§ **THE TASK**: Locate every line below that contains the word "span" and copy it.

§ **RECORDED DATA**:
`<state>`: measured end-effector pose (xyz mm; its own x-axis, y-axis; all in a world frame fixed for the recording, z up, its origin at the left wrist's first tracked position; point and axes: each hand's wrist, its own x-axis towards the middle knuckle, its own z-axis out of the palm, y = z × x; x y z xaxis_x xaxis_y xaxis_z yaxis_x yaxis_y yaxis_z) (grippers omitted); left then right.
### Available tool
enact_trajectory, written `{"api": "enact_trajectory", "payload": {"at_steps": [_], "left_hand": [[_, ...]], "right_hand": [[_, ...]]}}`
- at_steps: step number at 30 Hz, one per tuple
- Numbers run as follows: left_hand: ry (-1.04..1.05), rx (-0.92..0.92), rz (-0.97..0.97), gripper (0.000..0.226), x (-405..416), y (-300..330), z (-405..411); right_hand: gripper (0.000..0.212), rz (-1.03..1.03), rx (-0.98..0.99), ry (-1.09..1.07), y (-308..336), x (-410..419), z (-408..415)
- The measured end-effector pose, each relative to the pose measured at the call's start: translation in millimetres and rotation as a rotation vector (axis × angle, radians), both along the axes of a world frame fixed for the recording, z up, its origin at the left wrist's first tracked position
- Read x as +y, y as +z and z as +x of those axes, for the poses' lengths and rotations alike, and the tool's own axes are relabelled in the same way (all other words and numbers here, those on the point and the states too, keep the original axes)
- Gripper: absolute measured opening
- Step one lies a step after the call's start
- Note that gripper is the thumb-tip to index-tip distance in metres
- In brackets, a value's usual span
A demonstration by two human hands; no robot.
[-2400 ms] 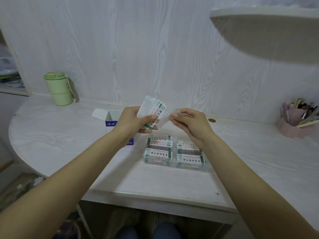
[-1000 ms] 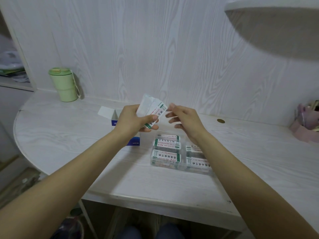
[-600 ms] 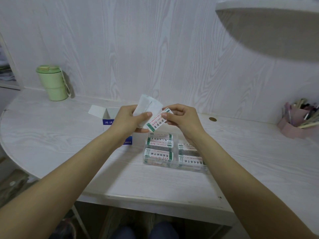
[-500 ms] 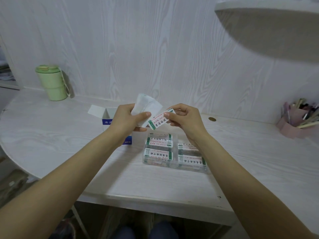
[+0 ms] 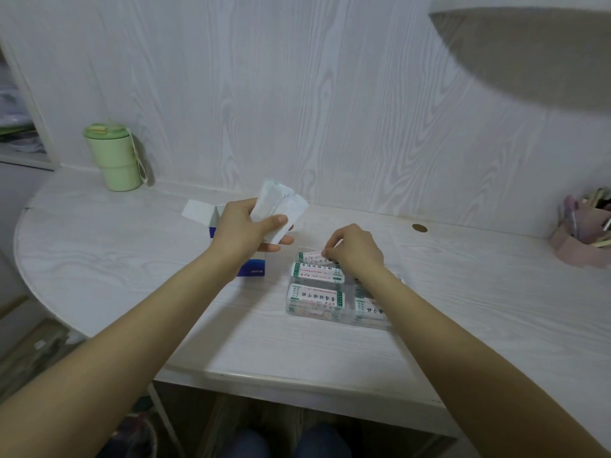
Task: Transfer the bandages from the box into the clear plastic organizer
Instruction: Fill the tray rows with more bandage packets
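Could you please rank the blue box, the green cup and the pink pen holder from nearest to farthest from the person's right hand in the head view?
Measured from the right hand:
1. Blue box, just to its left, beyond the organizer's edge.
2. Pink pen holder, far to its right at the desk's end.
3. Green cup, far left, back against the wall.

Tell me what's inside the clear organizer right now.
The clear organizer holds stacks of wrapped bandages in its left compartments. The right hand sets another bandage on the far-left stack. The right forearm covers most of the right compartments.
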<state>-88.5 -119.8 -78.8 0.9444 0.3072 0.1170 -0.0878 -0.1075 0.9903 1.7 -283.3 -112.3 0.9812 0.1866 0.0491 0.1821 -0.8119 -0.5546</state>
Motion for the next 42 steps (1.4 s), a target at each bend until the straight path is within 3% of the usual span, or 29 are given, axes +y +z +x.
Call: {"api": "enact_trajectory", "payload": {"at_steps": [7, 20, 22, 25, 27, 30, 34, 40, 42], "left_hand": [[0.0, 0.013, -0.021, 0.034, -2.4, -0.9, 2.0], [-0.04, -0.011, -0.016, 0.022, 0.3, 2.0, 0.9], [-0.047, -0.003, -0.022, 0.026, 1.4, 2.3, 0.3], [-0.051, 0.014, -0.03, 0.033, 1.5, 2.4, 0.7], [-0.058, 0.025, -0.017, 0.03, 0.2, 2.6, 0.3], [-0.131, 0.034, 0.014, 0.025, -4.4, 4.0, -0.8], [-0.163, 0.084, -0.061, 0.022, -7.8, 6.1, -0.9], [-0.026, 0.054, 0.035, 0.006, -5.1, 4.1, 1.1], [-0.03, 0.058, 0.032, 0.01, -5.6, 3.7, 1.3]], "right_hand": [[0.01, -0.212, -0.037, 0.032, 6.1, 7.4, -4.0], [0.025, -0.219, 0.05, 0.066, 9.7, 11.3, 3.3], [0.026, -0.076, 0.008, 0.07, 15.0, 10.3, 0.4], [0.028, 0.509, 0.038, 0.109, 32.6, 7.5, -8.8], [0.024, 0.737, 0.159, 0.23, 43.3, 6.2, -16.6], [0.017, 0.723, 0.136, 0.337, 45.7, 6.9, -21.0], [0.02, 0.779, 0.111, 0.294, 44.1, 7.2, -20.8], [0.014, 0.867, 0.087, 0.288, 41.1, -1.4, -23.9], [0.014, 0.923, 0.101, 0.304, 41.3, -2.8, -25.3]]}}
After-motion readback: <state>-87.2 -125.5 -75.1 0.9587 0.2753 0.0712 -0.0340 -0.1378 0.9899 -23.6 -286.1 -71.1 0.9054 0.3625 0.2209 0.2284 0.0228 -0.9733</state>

§ **EXPECTED ANSWER**:
- In brackets, a value's usual span
Motion for the next 42 steps (1.4 s), a target at each bend until the straight path is within 3% of the usual span, or 29 are given, axes +y +z +x.

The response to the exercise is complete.